Electricity Market Design

Electricity market design sits at the intersection of economics and engineering, and is critical to the net-zero transition. From an economics perspective, electricity markets determine the transactions and incentives that drive investment, efficiently allocate scarce capacity, and enable new business models. From an engineering perspective, they provide the coordination mechanisms that ensure physical power balance and network feasibility across locations and timescales.

Our research on market design aims to enable the large-scale integration of renewable generation and distributed demand-side flexibility. We bring an engineering and computational focus to these problems, rigorously addressing power network constraints, uncertainty, and the strategic behaviour of market participants. This is inherently multidisciplinary work, and we collaborate closely with researchers from economics, operations research, and social science. We aim to provide new market designs and evidence-backed analysis to system operators and policymakers that help navigate the complex trade-offs between system objectives. Prof. Morstyn is a member of NESO’s Expert Panel on Balancing, Settlement, and Dispatch reforms, and was previously part of the Government’s Review of Electricity Market Arrangements (REMA) Challenge Group.

Key Research Streams

Market Design for Grid-Edge Flexibility: The rollout of millions of flexible grid-edge devices, including electric vehicles, heat-pumps and home/community-scale batteries, motivates the design of new market mechanisms which can coordinate these privately-owned assets while respecting network constraints. We have developed a scalable decentralised architecture for local flexibility markets (Morstyn et al., 2018), and shown how uncertainty can be incorporated into local flexibility procurement (Essayeh et al., 2025). We have also developed scalable optimisation approaches for flexibility aggregator revenue stacking across multi-scale markets (Paredes et al., 2023). In (Savelli & Morstyn, 2023) we identified priority regions in Great Britain where the rollout of demand-side flexibility could offer high system value while simultaneously reducing economic deprivation.
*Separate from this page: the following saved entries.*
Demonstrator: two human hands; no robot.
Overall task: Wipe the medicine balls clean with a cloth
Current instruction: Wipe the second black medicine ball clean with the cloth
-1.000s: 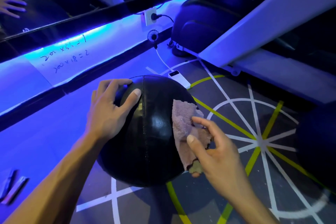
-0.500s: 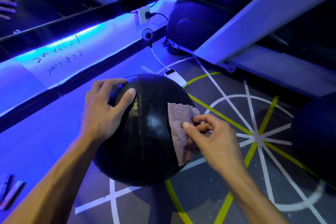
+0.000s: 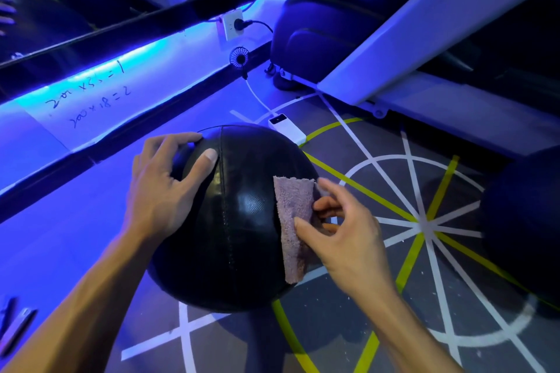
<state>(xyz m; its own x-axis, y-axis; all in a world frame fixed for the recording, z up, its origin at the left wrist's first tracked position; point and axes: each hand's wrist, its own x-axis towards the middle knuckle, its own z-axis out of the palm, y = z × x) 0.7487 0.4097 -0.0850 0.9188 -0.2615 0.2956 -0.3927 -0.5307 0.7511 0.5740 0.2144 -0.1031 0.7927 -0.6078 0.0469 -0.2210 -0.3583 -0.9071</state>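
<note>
A large black medicine ball [image 3: 242, 221] with a stitched seam sits on the floor in the middle of the view. My left hand [image 3: 163, 185] rests spread on its upper left side, thumb near the seam. A small pinkish-grey cloth [image 3: 292, 218] lies against the ball's right side. My right hand [image 3: 342, 230] pinches the cloth between thumb and fingers and holds it to the ball. A second dark ball [image 3: 524, 221] shows at the right edge, partly cut off.
A white power bank [image 3: 288, 129] lies just behind the ball, wired to a small fan [image 3: 239, 57] and a wall socket [image 3: 231, 24]. A white slanted machine frame [image 3: 424, 24] stands behind on the right. A mirror with blue lighting runs along the left wall.
My right hand has drawn the cloth up the ball's right side and regripped it. The left hand stays on the ball. The view has shifted slightly.
</note>
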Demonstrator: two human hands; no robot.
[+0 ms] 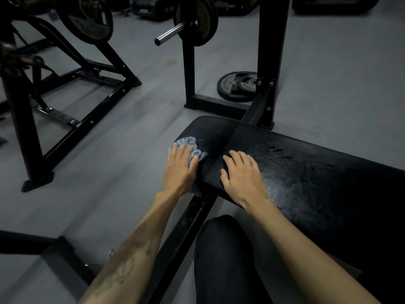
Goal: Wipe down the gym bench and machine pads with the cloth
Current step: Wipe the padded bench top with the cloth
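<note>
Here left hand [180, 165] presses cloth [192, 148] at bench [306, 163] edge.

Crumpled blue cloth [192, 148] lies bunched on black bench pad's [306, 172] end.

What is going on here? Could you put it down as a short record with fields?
place: gym with a grey floor
surface being cleaned: black bench pad, with a wet sheen near the right hand
cloth: blue cloth, at the left end of the pad
left hand: fingers flat, pressing on the cloth
right hand: flat on the pad, holding nothing
nearby: weight plates lying on the floor beside the rack upright
</note>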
Peer-to-Peer (P2P) Energy Trading: Our work first introduced networked matching theory as a mathematical framework for designing decentralised energy markets (Morstyn et al., 2018). Using this framework, a computationally scalable price-negotiation mechanism enables participants to reach a competitive equilibrium using only local decisions and P2P communication between trading partners. We have extended this work to also incorporate multi-product P2P trading (Morstyn & McCulloch, 2018), decentralised management of network constraints and uncertainty (Morstyn et al., 2019), and integration with local flexibility markets (Khorasany et al., 2022). In (Morstyn et al., 2018), we proposed the federated power plant concept, which enables virtual power plants to be formed bottom-up through P2P transactions.

Cooperative Game Theory for Energy Coalition Formation: Cooperative game theory provides rigorous tools for designing fair and game-theoretically stable profit-sharing mechanisms. Our work proposed and developed cooperative game theory to support optimal energy management between prosumers with diverse energy resources sharing a local network (Han et al., 2018). Computational complexity is normally a key challenge for these mechanisms, which we have addressed through novel approaches based on stratified sampling (Han et al., 2021) and clustering (Han et al., 2020).

Blockchain Smart Contracts: Blockchain smart contracts offer programmable, trustless settlement infrastructure for energy transactions, and can unlock value from secondary ecosystem effects. We have developed novel flexibility aggregation smart contracts for the Great Britain Balancing Mechanism (Savelli et al., 2023), and explored decentralised autonomous structures for financing, governing, and disbursing revenues of battery storage systems (Bokkisam et al., 2022). We also developed a future-looking blueprint for energy market design in the era of central bank digital currencies, identifying valuable opportunities as well as critical risks (Savelli et al., 2024).

Locational Contracts-for-Difference (CfDs) & CfD Auction Game Theory: In (Savelli et al., 2022) we worked with DESNZ to design an enhancement for the UK Contracts-for-Difference scheme to internalise locational costs associated with network congestion and reserve requirements. A separate stream of research with Dr Ajit Pillai and EDF developed game theoretic models for CfD auctions (Kell et al., 2023) and uncertainty-aware bidding strategies (Kell et al., 2022).

Making Resource Adequacy a Private Good: Electricity system resource adequacy has treated as a public good due to its assumed non-excludability. However, this now challenged by the rollout of grid-edge devices, which create significant demand-side flexibility, and digitalisation, which reduces the costs assocaited with customer-level control. In (Ren et al., 2024) we explore the new opportunity for resource adequacy to become a private good, and the potential economic and environmental benefits, as well as the challenges and ethical considerations that could be created. One implementation paradigm we have developed is reliability insurance, where end-customers could select insurance subscriptions with different levels of reliability, while their insurance counterparty would be motivated to diversify investments and contract with generators to reduce outage risks (Billimoria et al., 2023).